> What needs to be done: From the listing below, reproduce word for word the part that opens with the line containing "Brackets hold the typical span" and closes with the line containing "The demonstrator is"; reproduce nothing else.

> Data excerpt:
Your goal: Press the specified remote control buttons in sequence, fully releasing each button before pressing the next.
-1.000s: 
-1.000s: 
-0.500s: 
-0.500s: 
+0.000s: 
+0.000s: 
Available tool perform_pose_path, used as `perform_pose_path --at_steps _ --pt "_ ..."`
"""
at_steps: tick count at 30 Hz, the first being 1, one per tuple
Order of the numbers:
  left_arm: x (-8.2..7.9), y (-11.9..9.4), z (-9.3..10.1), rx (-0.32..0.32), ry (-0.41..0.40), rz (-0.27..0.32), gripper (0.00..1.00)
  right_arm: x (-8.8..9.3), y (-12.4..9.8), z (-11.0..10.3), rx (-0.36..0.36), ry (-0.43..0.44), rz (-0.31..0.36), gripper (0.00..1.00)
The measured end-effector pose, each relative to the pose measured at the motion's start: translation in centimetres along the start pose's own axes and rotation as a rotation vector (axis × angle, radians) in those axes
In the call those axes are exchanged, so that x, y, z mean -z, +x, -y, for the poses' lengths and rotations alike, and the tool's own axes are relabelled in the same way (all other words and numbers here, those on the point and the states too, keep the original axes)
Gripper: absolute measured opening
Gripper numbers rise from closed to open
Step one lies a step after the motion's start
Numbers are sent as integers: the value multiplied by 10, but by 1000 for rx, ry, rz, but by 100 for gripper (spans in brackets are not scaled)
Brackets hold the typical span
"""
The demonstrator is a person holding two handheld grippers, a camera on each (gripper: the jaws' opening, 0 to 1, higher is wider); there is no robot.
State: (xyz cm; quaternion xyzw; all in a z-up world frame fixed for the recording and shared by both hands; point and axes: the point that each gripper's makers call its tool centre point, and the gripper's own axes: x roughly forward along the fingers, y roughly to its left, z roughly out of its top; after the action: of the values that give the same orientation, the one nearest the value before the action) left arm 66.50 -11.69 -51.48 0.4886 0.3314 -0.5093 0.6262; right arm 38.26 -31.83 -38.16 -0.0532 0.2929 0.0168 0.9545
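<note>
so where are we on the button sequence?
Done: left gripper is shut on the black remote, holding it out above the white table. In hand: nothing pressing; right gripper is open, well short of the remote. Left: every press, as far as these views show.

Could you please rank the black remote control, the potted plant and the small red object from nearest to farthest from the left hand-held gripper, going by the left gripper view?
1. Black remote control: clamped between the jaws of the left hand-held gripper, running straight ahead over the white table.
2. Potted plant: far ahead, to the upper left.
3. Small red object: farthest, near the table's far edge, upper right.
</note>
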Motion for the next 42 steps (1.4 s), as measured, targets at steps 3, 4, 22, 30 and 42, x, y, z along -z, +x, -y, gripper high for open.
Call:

> Solution for this exercise:
Brackets hold the typical span
"""
The demonstrator is a person holding two handheld grippers, a camera on each (gripper: the jaws' opening, 0 to 1, higher is wider); there is no robot.

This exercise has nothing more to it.